NKI-AI / slidescore-api

Python utilities to interface with SlideScore
Apache License 2.0
3 stars 3 forks source link

downloading of labels crashes when Answer row is not a dictionary / json-like object #25

Open Tkootstra opened 2 years ago

Tkootstra commented 2 years ago

Describe the bug When downloading labels, the answer will get parsed as a string-formatted json string. However, this assumption does not hold for all annotations / scoring sheets. For example the scoring sheet of 1286 (PD-L1) has a question called "Brown Channel Intensity" for which the answer will be a normal string, instead of string-formatted dictionary-like object.

To Reproduce try to download annotations from slidecore study 1286, using the cli

Expected behavior should handle normal strings, probably solvable by doing some type checking

Environment Package Version


certifi 2022.6.15 cffi 1.15.1 charset-normalizer 2.1.0 dlup 0.3.0.dev0 idna 3.3 imageio 2.21.1 networkx 2.8.5 numpy 1.23.1 opencv-python 4.6.0.66 openslide-python 1.2.0 packaging 21.3 Pillow 9.2.0 pip 22.2.2 pkgconfig 1.5.5 pycparser 2.21 pyparsing 3.0.9 pyvips 2.2.1 PyWavelets 1.3.0 PyYAML 6.0 requests 2.28.1 scikit-image 0.19.3 scipy 1.9.0 setuptools 56.0.0 shapely 2.0a1+2.g97df157 slidescore-api 0.1.0 tifffile 2022.8.8 tifftools 1.3.5 tqdm 4.64.0 urllib3 1.26.11

Additional context Stacktrace:

Traceback (most recent call last): File "/homes/tkootstra/datasets_manifests/create_versioned_dataset.py", line 154, in download_labels(slidescore_url="https://slidescore.nki.nl/", File "/homes/tkootstra/venvs/datasets_manifests/lib/python3.8/site-packages/slidescore_api/cli.py", line 310, in download_labels for curr_annotation in annotation_parser.from_iterable( File "/homes/tkootstra/venvs/datasets_manifests/lib/python3.8/site-packages/slidescore_api/utils/annotations.py", line 433, in from_iterable answers = json.loads(_row["Answer"]) File "/homes/tkootstra/miniconda3/lib/python3.8/json/init.py", line 357, in loads return _default_decoder.decode(s) File "/homes/tkootstra/miniconda3/lib/python3.8/json/decoder.py", line 337, in decode obj, end = self.raw_decode(s, idx=_w(s, 0).end()) File "/homes/tkootstra/miniconda3/lib/python3.8/json/decoder.py", line 355, in raw_decode raise JSONDecodeError("Expecting value", s, err.value) from None json.decoder.JSONDecodeError: Expecting value: line 1 column 1 (char 0)

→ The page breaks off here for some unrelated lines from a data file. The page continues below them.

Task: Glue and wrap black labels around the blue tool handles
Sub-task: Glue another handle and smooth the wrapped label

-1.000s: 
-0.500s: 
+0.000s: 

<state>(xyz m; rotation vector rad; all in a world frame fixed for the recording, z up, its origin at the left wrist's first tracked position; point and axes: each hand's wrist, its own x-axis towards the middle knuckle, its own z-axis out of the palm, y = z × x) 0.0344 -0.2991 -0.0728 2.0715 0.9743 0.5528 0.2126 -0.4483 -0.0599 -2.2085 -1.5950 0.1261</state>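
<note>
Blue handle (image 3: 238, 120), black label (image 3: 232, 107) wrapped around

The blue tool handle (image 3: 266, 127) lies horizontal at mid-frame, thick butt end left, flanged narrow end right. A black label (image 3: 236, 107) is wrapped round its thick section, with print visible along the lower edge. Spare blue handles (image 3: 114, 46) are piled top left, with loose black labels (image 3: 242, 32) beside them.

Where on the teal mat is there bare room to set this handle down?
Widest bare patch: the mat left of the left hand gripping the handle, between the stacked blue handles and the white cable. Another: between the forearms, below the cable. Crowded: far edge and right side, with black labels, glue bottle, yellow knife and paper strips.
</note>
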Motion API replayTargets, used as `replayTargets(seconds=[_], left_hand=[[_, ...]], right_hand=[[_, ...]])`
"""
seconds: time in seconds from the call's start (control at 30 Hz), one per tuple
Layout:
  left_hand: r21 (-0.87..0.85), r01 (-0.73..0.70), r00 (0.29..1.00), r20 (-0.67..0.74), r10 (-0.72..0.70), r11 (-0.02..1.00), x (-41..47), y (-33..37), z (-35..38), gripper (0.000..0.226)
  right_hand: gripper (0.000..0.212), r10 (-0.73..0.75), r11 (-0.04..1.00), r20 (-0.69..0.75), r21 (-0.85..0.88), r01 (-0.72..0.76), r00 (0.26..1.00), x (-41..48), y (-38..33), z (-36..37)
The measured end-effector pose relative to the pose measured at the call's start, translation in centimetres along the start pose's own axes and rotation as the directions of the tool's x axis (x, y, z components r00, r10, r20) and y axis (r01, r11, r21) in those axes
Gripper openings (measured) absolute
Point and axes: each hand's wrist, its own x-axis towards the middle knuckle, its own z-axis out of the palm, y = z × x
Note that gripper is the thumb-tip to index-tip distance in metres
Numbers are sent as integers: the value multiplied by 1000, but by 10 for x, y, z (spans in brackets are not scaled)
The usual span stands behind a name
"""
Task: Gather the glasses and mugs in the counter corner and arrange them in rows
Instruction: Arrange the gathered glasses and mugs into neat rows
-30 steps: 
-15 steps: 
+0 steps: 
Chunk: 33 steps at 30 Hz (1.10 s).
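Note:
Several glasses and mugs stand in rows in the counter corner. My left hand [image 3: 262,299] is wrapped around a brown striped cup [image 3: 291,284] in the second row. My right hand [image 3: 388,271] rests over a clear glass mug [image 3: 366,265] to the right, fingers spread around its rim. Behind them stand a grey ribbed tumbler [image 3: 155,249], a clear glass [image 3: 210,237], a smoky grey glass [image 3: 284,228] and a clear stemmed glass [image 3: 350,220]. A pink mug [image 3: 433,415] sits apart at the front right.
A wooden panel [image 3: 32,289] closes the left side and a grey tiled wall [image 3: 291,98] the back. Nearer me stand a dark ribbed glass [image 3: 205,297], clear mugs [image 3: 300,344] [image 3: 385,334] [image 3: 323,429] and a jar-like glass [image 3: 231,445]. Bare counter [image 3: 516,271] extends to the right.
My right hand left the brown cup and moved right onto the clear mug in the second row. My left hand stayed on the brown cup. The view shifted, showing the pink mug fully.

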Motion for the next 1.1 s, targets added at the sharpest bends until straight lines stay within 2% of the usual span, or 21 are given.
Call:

AjeyPaiK commented 2 years ago

Is this bug still present in slidescore-api @jonasteuwen and @Tkootstra ?

Tkootstra commented 2 years ago

Currently. the download labels call does not have a proper way of dealing with filtering of bulk questions (either json / text question, can be requested with client.get_questions()). Imo, this should still be added to the api before you close this issue.